Exercise description:
Only the lines below starting at the one that contains "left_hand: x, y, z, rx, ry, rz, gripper" and ending at the one that contains "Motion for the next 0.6" are to be reproduced, exactly and with both ends kept.

Collected data entries:
■ ■ ■ ■ ■

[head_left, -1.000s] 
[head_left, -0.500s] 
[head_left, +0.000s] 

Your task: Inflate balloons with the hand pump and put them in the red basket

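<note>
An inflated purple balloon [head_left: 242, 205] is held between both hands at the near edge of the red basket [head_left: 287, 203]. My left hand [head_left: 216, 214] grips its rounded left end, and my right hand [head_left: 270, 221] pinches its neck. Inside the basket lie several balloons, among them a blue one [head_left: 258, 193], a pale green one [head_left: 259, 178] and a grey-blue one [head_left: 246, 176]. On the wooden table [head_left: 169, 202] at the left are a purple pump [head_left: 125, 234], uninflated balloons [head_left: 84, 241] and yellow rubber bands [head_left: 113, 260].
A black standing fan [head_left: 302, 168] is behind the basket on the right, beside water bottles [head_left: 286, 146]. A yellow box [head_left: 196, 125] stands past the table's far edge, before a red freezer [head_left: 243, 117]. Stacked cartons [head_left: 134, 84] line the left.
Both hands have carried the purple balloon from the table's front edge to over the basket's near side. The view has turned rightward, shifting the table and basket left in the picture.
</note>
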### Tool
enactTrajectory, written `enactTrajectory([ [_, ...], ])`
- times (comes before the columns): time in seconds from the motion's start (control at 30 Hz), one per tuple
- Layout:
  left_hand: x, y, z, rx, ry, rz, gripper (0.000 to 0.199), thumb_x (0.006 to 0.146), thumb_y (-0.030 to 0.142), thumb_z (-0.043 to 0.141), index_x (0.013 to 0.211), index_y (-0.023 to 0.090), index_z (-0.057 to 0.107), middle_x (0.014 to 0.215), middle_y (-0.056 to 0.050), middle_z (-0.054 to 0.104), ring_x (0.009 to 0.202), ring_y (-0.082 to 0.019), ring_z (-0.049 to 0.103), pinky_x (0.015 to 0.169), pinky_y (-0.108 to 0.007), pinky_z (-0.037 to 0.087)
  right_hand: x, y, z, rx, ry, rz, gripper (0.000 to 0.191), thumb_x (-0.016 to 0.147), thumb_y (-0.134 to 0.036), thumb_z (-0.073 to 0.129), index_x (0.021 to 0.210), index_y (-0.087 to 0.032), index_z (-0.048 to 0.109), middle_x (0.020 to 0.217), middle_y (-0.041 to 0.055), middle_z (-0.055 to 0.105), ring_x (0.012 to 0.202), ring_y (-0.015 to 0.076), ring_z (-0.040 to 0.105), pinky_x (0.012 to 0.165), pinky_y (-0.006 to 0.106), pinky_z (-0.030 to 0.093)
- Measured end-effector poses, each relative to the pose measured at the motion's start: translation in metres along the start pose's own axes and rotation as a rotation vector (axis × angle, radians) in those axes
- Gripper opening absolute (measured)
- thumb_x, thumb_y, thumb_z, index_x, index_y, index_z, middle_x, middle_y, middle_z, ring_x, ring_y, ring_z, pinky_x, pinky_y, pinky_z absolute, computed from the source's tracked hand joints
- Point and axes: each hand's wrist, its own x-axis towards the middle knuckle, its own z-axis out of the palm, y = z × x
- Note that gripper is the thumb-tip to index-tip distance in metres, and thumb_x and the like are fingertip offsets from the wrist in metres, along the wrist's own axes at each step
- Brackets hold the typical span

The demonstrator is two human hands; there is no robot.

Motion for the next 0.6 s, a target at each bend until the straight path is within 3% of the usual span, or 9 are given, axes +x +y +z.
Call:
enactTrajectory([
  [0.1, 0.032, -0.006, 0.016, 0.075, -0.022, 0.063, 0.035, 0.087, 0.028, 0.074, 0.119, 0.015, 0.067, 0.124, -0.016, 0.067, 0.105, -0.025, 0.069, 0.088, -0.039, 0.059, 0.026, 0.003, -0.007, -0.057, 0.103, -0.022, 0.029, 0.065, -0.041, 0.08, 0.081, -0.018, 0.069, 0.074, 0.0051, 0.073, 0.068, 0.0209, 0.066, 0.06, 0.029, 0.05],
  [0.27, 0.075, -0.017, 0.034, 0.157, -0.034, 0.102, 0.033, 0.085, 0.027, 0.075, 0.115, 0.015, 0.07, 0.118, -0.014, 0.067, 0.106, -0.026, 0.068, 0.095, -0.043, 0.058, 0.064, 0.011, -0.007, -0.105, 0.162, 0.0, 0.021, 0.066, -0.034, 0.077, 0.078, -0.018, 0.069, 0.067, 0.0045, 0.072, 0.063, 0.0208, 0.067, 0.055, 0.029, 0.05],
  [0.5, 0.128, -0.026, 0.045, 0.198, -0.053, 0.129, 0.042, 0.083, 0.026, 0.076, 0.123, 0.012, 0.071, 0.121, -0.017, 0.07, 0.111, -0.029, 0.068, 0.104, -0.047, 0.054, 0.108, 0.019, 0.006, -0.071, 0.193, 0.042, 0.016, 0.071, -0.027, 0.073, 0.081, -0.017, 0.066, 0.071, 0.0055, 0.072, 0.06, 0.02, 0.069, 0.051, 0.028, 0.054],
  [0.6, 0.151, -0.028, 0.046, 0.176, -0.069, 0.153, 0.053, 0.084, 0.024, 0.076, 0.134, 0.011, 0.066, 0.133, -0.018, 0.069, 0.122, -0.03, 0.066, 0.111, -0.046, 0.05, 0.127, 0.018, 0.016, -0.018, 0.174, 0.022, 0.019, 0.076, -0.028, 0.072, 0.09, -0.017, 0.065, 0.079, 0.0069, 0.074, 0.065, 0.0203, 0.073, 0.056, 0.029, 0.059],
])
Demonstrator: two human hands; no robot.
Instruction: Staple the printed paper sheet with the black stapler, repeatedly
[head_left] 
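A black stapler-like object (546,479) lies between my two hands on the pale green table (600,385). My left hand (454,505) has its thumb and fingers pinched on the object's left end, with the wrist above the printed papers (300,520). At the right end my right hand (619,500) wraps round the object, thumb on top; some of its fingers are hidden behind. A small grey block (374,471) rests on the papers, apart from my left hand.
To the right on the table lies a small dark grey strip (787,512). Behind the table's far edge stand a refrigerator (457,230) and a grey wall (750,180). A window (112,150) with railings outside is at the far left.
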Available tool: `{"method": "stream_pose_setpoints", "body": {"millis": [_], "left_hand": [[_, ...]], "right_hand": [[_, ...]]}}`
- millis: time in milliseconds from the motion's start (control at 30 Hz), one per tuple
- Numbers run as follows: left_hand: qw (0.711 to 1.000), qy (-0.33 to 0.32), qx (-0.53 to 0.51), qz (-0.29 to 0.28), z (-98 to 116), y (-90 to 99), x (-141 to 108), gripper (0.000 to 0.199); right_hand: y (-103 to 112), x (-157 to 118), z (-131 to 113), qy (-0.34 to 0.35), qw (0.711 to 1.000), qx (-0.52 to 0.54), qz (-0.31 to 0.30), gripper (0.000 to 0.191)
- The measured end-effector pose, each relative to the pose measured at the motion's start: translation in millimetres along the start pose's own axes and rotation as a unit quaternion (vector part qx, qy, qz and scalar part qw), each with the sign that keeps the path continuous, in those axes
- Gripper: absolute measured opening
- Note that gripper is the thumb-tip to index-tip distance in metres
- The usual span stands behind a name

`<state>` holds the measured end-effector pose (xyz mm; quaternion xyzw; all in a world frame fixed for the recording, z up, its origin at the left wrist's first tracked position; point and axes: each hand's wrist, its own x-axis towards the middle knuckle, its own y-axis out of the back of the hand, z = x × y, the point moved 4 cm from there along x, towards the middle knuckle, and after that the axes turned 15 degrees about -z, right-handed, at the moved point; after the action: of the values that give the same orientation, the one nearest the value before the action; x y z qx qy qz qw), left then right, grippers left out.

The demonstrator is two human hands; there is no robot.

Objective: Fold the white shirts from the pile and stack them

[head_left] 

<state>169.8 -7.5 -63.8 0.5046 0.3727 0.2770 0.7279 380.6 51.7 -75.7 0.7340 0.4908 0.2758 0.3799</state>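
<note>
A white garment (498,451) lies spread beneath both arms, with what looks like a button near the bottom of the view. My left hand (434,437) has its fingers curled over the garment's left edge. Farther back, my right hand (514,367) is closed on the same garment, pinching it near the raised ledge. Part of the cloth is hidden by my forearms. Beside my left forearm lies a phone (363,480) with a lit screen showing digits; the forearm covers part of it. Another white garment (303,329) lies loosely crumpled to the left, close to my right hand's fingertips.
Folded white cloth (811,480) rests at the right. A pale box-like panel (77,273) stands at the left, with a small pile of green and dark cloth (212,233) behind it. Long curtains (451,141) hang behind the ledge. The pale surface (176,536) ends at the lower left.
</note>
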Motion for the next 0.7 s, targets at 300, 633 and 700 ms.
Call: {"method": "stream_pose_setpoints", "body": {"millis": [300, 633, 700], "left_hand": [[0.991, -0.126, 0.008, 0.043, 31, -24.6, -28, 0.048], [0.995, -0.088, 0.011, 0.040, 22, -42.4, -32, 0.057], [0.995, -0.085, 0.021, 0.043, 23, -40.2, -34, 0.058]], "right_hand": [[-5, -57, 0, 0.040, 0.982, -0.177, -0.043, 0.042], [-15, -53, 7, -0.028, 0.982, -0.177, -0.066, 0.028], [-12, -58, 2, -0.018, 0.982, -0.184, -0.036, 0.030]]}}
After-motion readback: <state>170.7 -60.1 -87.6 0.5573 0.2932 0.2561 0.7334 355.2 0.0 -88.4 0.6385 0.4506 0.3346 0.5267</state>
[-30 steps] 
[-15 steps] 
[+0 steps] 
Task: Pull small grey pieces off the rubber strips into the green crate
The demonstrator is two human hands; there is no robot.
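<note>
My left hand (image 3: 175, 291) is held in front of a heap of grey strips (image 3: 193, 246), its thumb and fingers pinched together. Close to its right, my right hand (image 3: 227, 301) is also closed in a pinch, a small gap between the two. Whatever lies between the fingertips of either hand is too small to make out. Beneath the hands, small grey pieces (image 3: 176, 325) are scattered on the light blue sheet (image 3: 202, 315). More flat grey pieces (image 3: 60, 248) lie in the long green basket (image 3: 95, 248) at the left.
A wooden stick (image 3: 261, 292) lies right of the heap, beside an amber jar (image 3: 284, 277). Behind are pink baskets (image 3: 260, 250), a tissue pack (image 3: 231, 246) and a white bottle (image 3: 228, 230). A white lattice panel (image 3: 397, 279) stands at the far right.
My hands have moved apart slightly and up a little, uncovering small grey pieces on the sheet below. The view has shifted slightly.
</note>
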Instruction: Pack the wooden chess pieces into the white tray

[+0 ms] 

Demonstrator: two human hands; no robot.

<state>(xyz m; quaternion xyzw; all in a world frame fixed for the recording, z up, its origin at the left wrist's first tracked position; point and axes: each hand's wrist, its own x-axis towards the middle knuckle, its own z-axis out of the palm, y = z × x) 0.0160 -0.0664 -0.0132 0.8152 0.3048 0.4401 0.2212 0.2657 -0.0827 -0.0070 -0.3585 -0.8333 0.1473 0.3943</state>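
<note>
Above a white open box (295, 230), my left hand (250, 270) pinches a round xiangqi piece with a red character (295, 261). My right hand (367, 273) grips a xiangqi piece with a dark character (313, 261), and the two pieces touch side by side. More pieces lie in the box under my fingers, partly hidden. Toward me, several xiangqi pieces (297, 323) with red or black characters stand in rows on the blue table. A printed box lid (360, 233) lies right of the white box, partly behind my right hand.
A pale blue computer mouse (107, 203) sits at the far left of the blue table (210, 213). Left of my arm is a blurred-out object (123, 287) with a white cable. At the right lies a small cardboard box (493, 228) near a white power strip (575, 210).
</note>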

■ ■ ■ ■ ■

Written solution:
  left_hand: x, y, z, rx, ry, rz, gripper (0.000 to 0.199), thumb_x (0.006 to 0.146), thumb_y (-0.030 to 0.142), thumb_z (-0.043 to 0.141), index_x (0.013 to 0.211), index_y (-0.023 to 0.090), index_z (-0.057 to 0.107), middle_x (0.014 to 0.215), middle_y (-0.056 to 0.050), middle_z (-0.054 to 0.104), ring_x (0.009 to 0.202), ring_y (-0.082 to 0.019), ring_z (-0.049 to 0.103), pinky_x (0.015 to 0.169), pinky_y (-0.108 to 0.007), pinky_z (-0.037 to 0.087)
  right_hand: x, y, z, rx, ry, rz, gripper (0.000 to 0.191), thumb_x (-0.016 to 0.147), thumb_y (-0.134 to 0.036), thumb_z (-0.073 to 0.129), index_x (0.021 to 0.210), index_y (-0.087 to 0.032), index_z (-0.048 to 0.109), middle_x (0.020 to 0.217), middle_y (-0.041 to 0.055), middle_z (-0.055 to 0.105), ring_x (0.012 to 0.202), ring_y (-0.015 to 0.076), ring_z (-0.040 to 0.105), pinky_x (0.012 to 0.165), pinky_y (-0.006 to 0.106), pinky_z (-0.030 to 0.093)
- Measured end-effector poses, each relative to the pose measured at the motion's start: translation in metres along the start pose's own axes and rotation as a rotation vector (axis × angle, radians) in those axes
- Gripper opening absolute (measured)
- thumb_x, thumb_y, thumb_z, index_x, index_y, index_z, middle_x, middle_y, middle_z, ring_x, ring_y, ring_z, pinky_x, pinky_y, pinky_z absolute, computed from the source's tracked hand joints
- Point and axes: each hand's wrist, its own x-axis towards the middle knuckle, its own z-axis out of the palm, y = z × x
- Note that gripper is the thumb-tip to index-tip distance in metres, and thumb_x and the like are fingertip offsets from the wrist in metres, along the wrist's own axes at each step
- Brackets hold the typical span

The demonstrator is two human hands; there is no robot.

Motion for the next 0.6 s, a target at each bend until the straight path is within 3% of the usual span, or 9 are given, axes +x +y +z.

Besides this answer, the exercise requires nothing else.